Omicron v Inflation​

By Jake Rickman​

What do you need to know this week?

Loretta Mester, president of the Cleveland Federal Reserve, expressed concern that the Omicron variant of the coronavirus could compound inflationary pressures around the world.

The concern is as follows: If Omicron proves to be more infectious by evading vaccines, there may be fewer workers in the labour force because of soaring infection rates. This, in turn, will increase the price of labour (as a general economic rule, things - including labour - cost more if demand outpaces supply).

The cost of certain goods like food and fuel would also rise, in part because businesses could pass the cost of the increased labour onto their customers. Businesses may also reduce the production of their goods or services, either because they will not have enough workers to sustain their output, or because they anticipate decreased demand for their goods and therefore cut production to save costs.

Even before Omicron, inflation levels have been at their highest point in decades. Dozens of countries, including the United Kingdom, have seen the cost of goods and services increase at rapid rates, which is the main effect of increased inflation.

Why is this important for your interviews?
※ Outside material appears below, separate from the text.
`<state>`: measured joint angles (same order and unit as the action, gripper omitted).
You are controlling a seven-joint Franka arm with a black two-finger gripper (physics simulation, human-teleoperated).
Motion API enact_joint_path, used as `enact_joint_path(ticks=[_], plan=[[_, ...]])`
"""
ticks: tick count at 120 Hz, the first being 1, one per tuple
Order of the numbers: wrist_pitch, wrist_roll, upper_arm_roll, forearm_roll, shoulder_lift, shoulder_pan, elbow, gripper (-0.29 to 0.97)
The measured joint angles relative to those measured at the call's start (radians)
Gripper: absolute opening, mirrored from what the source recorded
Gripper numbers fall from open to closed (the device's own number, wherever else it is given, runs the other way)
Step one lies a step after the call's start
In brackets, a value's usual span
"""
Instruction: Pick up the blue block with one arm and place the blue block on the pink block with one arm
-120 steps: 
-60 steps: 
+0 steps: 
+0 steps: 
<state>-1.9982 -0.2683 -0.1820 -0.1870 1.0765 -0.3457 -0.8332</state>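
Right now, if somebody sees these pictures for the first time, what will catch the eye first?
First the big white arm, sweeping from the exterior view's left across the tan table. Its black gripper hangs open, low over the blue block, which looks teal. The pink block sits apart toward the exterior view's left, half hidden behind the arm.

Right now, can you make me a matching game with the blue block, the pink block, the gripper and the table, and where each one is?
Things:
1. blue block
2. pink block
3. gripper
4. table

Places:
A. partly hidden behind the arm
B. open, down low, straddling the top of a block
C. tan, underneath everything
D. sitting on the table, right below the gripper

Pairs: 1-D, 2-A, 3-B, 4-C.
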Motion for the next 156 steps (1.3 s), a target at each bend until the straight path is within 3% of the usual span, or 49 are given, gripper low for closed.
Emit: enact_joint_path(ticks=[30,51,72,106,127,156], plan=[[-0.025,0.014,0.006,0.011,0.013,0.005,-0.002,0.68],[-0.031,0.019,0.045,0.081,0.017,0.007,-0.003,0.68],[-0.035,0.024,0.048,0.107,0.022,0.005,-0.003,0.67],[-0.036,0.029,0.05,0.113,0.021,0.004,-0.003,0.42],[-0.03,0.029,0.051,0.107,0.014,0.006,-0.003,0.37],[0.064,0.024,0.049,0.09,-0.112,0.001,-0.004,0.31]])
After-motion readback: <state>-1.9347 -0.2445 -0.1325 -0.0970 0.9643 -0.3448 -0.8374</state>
If you can explain the way in which inflation may influence interest rates and the ways that the market might respond, you will demonstrate to interviewers an awareness of one of the most important “big-picture” economic concepts.
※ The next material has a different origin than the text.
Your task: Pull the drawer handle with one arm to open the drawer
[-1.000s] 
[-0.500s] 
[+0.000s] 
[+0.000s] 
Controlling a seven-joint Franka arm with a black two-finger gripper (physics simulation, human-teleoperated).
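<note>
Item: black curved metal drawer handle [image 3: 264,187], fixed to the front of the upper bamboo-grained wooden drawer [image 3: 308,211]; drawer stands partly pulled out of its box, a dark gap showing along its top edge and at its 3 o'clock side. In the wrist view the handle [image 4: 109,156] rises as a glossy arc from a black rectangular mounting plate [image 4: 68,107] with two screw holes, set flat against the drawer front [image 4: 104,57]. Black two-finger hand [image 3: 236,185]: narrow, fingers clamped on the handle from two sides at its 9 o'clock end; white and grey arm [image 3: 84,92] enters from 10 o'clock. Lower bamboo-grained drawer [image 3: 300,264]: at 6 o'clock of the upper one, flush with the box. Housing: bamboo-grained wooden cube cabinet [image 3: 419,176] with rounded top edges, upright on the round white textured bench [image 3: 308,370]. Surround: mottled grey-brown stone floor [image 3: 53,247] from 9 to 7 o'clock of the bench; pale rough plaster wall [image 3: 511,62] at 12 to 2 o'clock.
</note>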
Historically, when inflation gets out of hand, central banks like the US Federal Reserve and the Bank of England, whose job is to control the supply of a country’s currency, will increase the interest rates to slow the economy down.

Increased interest rates effectively make it more expensive to borrow money because the interest rate banks charge businesses has increased. Therefore, businesses may be less inclined to borrow (or not borrow any at all). The big picture effect is that growth may slow because, on average, fewer businesses expand.
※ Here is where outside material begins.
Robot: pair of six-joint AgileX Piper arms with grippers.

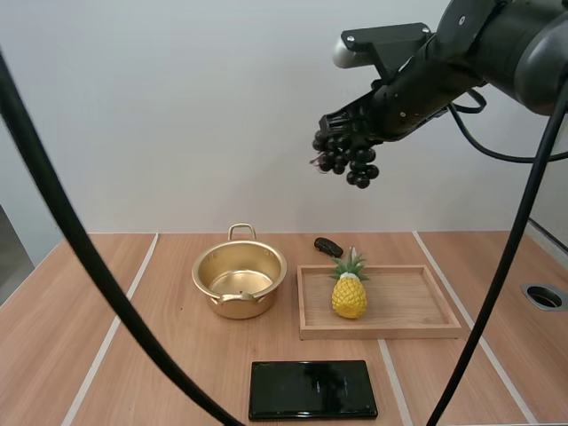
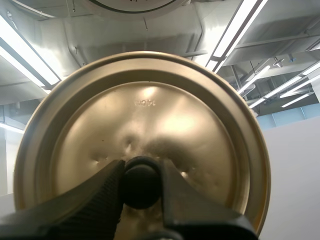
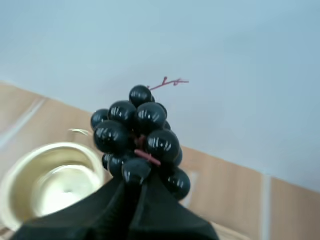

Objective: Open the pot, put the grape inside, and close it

Before Omicron made its debut, central banking leaders were debating if the inflation was “transitory” (i.e., temporary) or “persistent” (i.e., here to stay). Team Transitory has been arguing that inflation was just an effect of the market readjusting to the increased demand for goods and services as we emerge out of lockdowns. Team Persistent pointed to more structural indicators.

The issue is that Omicron, if it proves to be highly infectious, could introduce substantial uncertainty into the market and make it more difficult for central banks to respond to inflationary pressures.

How is this topic relevant to law firms?

Interest rates influence how businesses borrow money from banks. If interest rates rise, it would be a radical shift from the past decade, which has seen historically low interest rates.

For a simple example, the growth in the number and size of M&A deals has in part been driven by low interest rates. This is because many acquisitions are financed by using a substantial amount of borrowed money (“leveraged finance”). If the Bank of England hikes interest rates to contain inflation, clients will need advice from law firms’ financing teams as to how this will impact any proposed acquisitions.